3. Mise en commun du financement de la santé publique : Dans le modèle, nous avons mis en commun les ressources pour les programmes verticaux soutenus par le gouvernement et les partenaires de développement, avec les finances pour les services de santé en général. L’optimisation a démontré qu’il est possible d’améliorer l’efficacité des dépenses de santé en réaffectant des fonds entre des programmes verticaux et d’autres services. Le passage d’un financement de la santé par les donateurs à un financement par l’État offre aux acteurs nationaux une autonomie accrue en matière d’affectation des dépenses, ce qui leur permet de récolter ces gains d’efficacité.
4. Introduction d’évaluations systématiques des technologies de la santé (ETS) : Cette analyse illustre les avantages de l’introduction d’un processus systématique d’examen du BBP, qui tient compte de critères techniques essentiels. S’inspirant d’expériences réussies dans d’autres pays, ces évaluations devraient être complétées par des consultations des parties prenantes et devraient être codifiées dans des documents juridiques (figure 4). À cette fin, le secteur privé s’efforce actuellement de renforcer les capacités d’ETS pour les médicaments et les services de santé, sous l’égide de l’Association arménienne des spécialistes de la médecine factuelle, du Centre arménien de pharmacovigilance ETL et de la plateforme néerlandaise de développement de l’ETS. Il pourrait s’agir d’un point de départ pour réexaminer le processus de révision du BBP en Arménie.
Conclusion
Les résultats de l’analyse ont été diffusés lors d’un événement national sur la santé publique universelle en février 2021 auquel ont participé des parties prenantes des ministères de la santé, des finances et de l’économie, de l’agence nationale de la santé, de l’institut national de la santé, du centre national de contrôle des maladies et de l’institut national du travail et de la recherche sociale. l’Institut national du travail et de la recherche sociale.. Un atelier a ensuite été organisé en avril 2021 à l’intention du personnel technique clé sur l’utilisation du logiciel HIPtool et du modèle paramétré de l’Arménie, dans le cadre d’une réflexion plus large sur les critères et les principes que les pays peuvent utiliser dans la conception de l’ensemble des prestations.
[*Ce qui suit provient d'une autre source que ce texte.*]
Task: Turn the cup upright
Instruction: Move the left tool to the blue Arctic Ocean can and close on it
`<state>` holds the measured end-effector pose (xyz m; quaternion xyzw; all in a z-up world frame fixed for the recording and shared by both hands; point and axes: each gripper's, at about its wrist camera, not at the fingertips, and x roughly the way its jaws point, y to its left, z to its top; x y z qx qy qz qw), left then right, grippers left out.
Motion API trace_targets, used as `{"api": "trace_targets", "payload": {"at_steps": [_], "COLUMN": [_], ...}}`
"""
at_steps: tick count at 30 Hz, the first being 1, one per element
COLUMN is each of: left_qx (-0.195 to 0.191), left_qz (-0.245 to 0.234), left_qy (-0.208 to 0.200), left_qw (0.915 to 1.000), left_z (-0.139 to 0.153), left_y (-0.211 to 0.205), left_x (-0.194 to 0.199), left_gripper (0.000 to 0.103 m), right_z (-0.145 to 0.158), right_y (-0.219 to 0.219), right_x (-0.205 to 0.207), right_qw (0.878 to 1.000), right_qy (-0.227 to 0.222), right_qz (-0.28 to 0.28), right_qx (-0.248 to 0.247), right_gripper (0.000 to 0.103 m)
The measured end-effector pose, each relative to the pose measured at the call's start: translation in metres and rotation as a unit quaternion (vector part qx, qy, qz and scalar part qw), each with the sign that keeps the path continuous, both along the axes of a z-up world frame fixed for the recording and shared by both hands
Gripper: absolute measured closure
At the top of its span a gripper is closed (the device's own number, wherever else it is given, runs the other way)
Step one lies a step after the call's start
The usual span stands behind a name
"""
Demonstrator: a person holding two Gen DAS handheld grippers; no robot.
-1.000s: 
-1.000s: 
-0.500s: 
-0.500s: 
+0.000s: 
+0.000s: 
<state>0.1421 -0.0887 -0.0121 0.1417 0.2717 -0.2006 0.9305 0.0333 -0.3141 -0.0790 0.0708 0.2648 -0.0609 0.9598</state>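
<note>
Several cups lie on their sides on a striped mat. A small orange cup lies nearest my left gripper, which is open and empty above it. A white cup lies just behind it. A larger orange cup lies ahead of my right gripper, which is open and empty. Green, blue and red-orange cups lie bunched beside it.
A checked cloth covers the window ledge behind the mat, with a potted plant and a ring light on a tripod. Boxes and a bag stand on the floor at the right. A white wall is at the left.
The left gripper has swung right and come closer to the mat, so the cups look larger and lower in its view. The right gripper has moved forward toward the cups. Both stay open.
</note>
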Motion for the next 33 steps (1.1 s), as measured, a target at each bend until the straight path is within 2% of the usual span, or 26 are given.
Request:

Cette analyse de l’efficacité allocative est une illustration de la manière dont l’optimisation mathématique peut soutenir la prise de décision sur le futur BBP de l’Arménie, à l’aide d’un outil open-source. L’outil HIP permet aux utilisateurs de modéliser différents scénarios en fonction de la charge de morbidité, du rapport coût-efficacité, de l’enveloppe budgétaire totale et de la valeur sociétale pour l’équité et la protection financière. L’analyse explicite de l’optimisation des ressources dans les soins de santé, ainsi que de l’équité et de la protection contre les risques financiers, gagnera en urgence dans l’ère post-COVID-19. Si le chemin vers la santé universelle varie d’un pays à l’autre, les systèmes nationaux de prestations de santé fondés sur des données probantes joueront un rôle essentiel pour faciliter l’accès universel à des soins de santé de haute qualité.